Success with customer service AI agents hinges on how thoughtfully you design and manage your pilot. But not all pilots prove the value of an AI agent. At a recent Customer Response Summit event, ASAPP teamed up with PTP to provide practical guidance on why generative AI pilots fail—and how to increase your chances for success.
Lance Child, ASAPP Account Director, shared the session with Strategic Consultant Crystal Collier and Principal AI and CX Consultant Chance Whitley, both of PTP. Here are the key takeaways from their session.
Why most generative AI pilots fail
Despite the raft of generative AI solutions being built and deployed, the majority of generative AI initiatives don’t make it past the pilot phase. A recent MIT report found that a staggering 95% of pilots fail to make a measurable impact on the bottom line. But the reasons for these failures aren’t just technical—operational choices and cultural conditions often deserve the lion’s share of the blame.
Three core obstacles stand out:
- Learning gap in tools and teams: Spinning up an AI agent demo is easy. But successfully deploying one that learns, adapts, and consistently improves customer experience is much harder. Mismatches between chosen tools and the actual problem, paired with unprepared teams, lead to disappointing results.
- Resource misalignment: Far too many organizations chase high-profile, revenue-generating use cases. But more substantive gains are often realized in functions with less visibility, like the contact center.
- Avoiding friction: Many pilots are designed as “happy path” demos, rather than real-world trials meant to tease out failures and tough issues early, before scaling up. But identifying sources of friction early in the process is key to creating agents that eventually work at scale.

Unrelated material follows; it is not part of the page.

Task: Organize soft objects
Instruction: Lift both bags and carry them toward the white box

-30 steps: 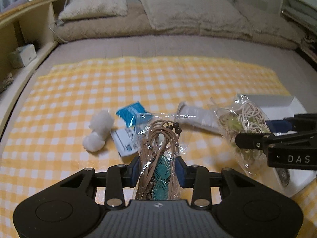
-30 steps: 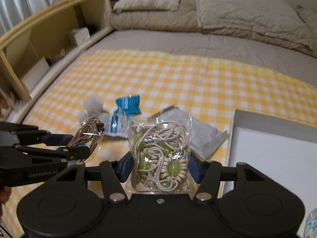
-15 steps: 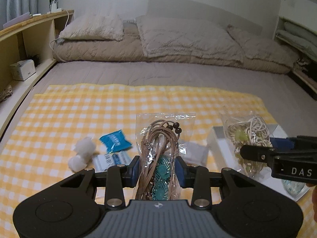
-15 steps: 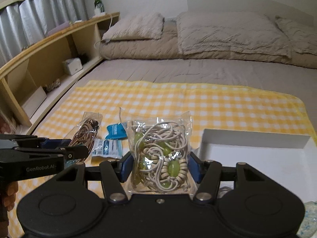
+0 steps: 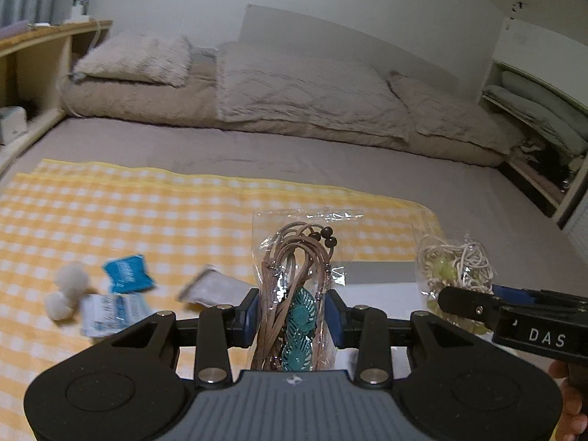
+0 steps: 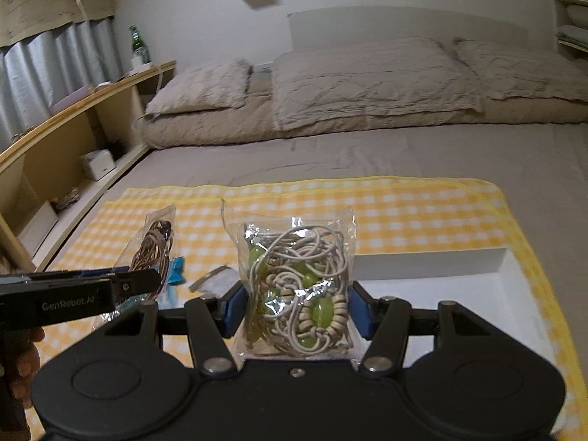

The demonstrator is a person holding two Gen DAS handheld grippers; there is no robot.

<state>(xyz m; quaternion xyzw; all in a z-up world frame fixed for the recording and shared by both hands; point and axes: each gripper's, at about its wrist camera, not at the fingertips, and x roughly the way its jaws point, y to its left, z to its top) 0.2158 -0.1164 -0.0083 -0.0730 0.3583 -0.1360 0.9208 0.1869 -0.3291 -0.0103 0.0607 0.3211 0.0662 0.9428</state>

What sets successful AI pilots apart
ASAPP’s Lance Child noted that the ASAPP team has helped a number of iconic brands realize value with a generative AI agent pilot, setting the stage for even greater returns with expansion. Based on that experience, he highlighted some consistent best practices:
- Tool and partner alignment: According to the MIT report, two-thirds of the successful pilots partnered with specialized external experts, rather than attempting to build a solution in-house. These partners bring essential perspective, mature frameworks, and robust capabilities for live simulation, testing, and ongoing tuning.
- Empowering line managers: Success with an AI deployment is far more likely when those closest to the workflows take the lead. When a central AI team drives the rollout without crucial input from line managers, that leads to blind spots and missed insights that put success out of reach.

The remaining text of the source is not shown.